Hurricane Damage. Duke Energy continues to assess and monitor damage incurred in the third quarter of 2005 related to Hurricanes Katrina and Rita in the Gulf Coast, but is currently not aware of any damages incurred which will have a material adverse impact on its consolidated results of operations, cash flows, or financial position.
(For additional information on other issues related to Duke Energy, see Note 16 to the Consolidated Financial Statements, “Regulatory Matters” and Note 17 to the Consolidated Financial Statements, “Commitments and Contingencies.”)
New Accounting Standards
The following new accounting standards were issued, but have not yet been adopted by Duke Energy as of September 30, 2005:
Statement of Financial Accounting Standards (SFAS) No. 123 (Revised 2004), “Share-Based Payment.” In December of 2004, the Financial Accounting Standards Board (FASB) issued SFAS No. 123R, which replaces SFAS No. 123 and supersedes Accounting Principles Board (APB) Opinion 25. SFAS No. 123R requires all share-based payments to employees, including grants of employee stock options, to be recognized in the financial statements based on their fair values. Timing for implementation of SFAS No. 123R, as amended in April 2005 by the SEC, is no later than the beginning of the first annual period beginning after June 15, 2005. The pro forma disclosures previously permitted under SFAS No. 123 no longer will be an alternative to financial statement recognition. Under SFAS No. 123R, Duke Energy must determine the appropriate fair value model to be used for valuing share-based payments, the amortization method for compensation cost and the transition method to be used at the date of adoption. The transition methods include prospective and retroactive adoption options. Under the retroactive option, prior periods may be adjusted either as of the beginning of the year of adoption or for all periods presented. The prospective method requires that compensation expense be recorded for all unvested awards at the beginning of the first quarter of adoption of SFAS 123R and for all new awards or modifications to previous awards after the adoption of SFAS 123R, while the retroactive methods would record compensation expense for all unvested awards beginning in the first period adjusted.

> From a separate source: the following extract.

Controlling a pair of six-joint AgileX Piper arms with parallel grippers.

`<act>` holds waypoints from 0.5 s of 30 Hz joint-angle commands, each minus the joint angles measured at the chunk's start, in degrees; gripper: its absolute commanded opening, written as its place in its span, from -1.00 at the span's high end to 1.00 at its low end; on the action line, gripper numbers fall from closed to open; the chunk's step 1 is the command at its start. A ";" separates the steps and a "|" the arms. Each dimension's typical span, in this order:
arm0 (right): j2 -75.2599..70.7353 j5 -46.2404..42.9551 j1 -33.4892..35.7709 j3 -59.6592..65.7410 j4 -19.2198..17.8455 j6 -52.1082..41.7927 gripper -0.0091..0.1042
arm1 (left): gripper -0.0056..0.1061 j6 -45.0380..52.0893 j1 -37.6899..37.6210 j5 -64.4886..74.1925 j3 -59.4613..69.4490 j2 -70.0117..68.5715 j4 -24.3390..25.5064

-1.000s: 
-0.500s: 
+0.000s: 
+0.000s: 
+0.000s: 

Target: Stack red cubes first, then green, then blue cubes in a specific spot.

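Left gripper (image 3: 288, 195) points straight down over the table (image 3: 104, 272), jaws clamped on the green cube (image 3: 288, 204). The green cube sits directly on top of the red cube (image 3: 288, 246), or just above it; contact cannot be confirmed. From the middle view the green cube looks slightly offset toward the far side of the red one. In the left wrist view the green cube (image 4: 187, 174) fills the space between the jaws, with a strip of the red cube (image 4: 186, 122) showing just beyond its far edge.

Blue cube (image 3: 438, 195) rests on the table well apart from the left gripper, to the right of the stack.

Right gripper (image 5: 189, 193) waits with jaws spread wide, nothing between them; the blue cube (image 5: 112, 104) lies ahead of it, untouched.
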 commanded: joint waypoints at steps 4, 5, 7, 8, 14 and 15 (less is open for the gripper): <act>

Duke Energy currently has retirement eligible employees with outstanding share-based payment awards. Compensation cost related to those awards is currently recognized over the stated vesting period or until actual retirement occurs. Upon adoption of SFAS No. 123R, Duke Energy will recognize compensation cost for new awards granted to employees over the requisite service period, which generally begins on the date the award is granted through the earlier of the date the award vests or the date the employee becomes retirement eligible. Awards granted to employees that are already retirement eligible will be deemed to have vested immediately upon issuance, and therefore, compensation cost for those awards will be recognized on the date such awards are granted.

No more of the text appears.